I am happy to say that the aid I met with was attentive and interested in the concerns I expressed and seemed fully motivated to try to make things happen.

The core of what I presented to her was The Four Ideas -- four means of creating shelter space that are cheap and basic. With both the city and county ravaged by the suffering economy, there is perhaps next-to-nothing they can do to fund an expensive, complicated program. This year is one where we must muddle through. There are advantages to this, though. A basic shelter is what many, many homeless people want and need rather than expensive time-devouring jail-like shelters like those VOA likes to run and profit from. [VOA pays it's national director in excess of $300,000/yr. Sheesh, what a racket.]

The Four Ideas, which first appeared in the August 8 blogpost "Winter of Our Discount Tent," are these:

Idea 1: We need a doable plan for a small "safe ground"/legal encampment, restricted to just the winter months. At this late date, with all the government and police obstacles in front of us, a more-permanent and larger "safe ground" isn't achievable. It will need to be small and cheap with a small number of campers all of whom are not partiers with substance-abuse problems. Frankly, the fenced-in area between the Union Gospel Mission and the shelter at 470 Bannon might be a perfect location, with the fence and gate recently put in place around the property being helpful for the encampment! Another prime possible location is the site of the raised building on the Loaves & Fishes facility.

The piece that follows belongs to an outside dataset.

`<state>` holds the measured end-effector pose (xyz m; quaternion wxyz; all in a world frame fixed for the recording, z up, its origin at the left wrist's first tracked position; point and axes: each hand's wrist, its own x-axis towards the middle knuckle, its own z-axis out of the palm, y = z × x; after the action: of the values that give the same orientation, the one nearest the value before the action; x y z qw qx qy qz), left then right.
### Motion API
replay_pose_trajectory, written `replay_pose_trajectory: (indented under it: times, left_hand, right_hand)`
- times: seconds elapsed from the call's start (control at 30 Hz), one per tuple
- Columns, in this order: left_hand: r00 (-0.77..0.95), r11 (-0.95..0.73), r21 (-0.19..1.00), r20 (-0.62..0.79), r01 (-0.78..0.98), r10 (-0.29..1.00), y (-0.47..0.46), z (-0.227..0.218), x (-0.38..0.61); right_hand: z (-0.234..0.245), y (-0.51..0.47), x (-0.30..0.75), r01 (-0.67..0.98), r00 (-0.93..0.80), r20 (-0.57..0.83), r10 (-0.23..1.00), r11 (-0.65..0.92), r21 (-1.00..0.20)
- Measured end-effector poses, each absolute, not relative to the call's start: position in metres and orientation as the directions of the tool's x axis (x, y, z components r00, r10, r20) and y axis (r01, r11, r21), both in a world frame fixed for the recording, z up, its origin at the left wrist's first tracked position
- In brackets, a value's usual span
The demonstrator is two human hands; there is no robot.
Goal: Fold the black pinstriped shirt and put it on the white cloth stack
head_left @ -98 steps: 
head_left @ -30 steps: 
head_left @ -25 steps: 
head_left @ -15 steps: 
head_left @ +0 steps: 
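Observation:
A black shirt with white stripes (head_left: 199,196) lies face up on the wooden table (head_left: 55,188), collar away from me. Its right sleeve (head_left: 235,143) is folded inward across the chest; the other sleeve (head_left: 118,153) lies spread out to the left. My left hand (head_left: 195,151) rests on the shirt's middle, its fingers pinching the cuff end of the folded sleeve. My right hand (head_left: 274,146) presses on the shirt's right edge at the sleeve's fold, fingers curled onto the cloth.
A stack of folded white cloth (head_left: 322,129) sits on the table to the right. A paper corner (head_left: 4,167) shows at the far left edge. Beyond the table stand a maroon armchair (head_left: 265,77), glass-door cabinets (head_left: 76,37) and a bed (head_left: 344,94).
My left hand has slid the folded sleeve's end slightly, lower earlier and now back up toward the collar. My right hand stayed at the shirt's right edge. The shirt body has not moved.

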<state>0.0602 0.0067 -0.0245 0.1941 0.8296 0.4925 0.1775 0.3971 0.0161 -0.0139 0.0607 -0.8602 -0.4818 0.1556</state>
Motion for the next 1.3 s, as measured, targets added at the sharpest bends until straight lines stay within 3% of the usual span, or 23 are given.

Idea 2: We need to find a vacant building, perhaps a warehouse proximate to Loaves & Fishes that can be cheaply rented and made ready to provide shelter for perhaps a hundred men. The shelter should be basic: just "in at 8-dinner-sleep-breakfast-0ut at 6." No ups; no extras.

Idea 3: In April, 2004, an article in the Bee, "Mission wants to add beds - The faith-based shelter would have to obtain a special permit to house more homeless men," [A Sac library card is likely necessary to access this article.] tells us the Union Gospel Mission wanted to petition the city to increase their shelter from the 86 beds the mission now provides to 250! The city/county should allow UGM and other shelters to increase the number of people they take care of during the winter of 2009-2010.

Idea 4: In Placer county, a network of churches allow homeless people to sleep at their establishments on a rotating basis. It's a "nomadic model of care [that is] used successfully in many other parts of the country." They call their program The Gathering Inn which uses 23 churches to serve 50 people. Likely, something on that model can be organized for this coming winter for our county's homeless.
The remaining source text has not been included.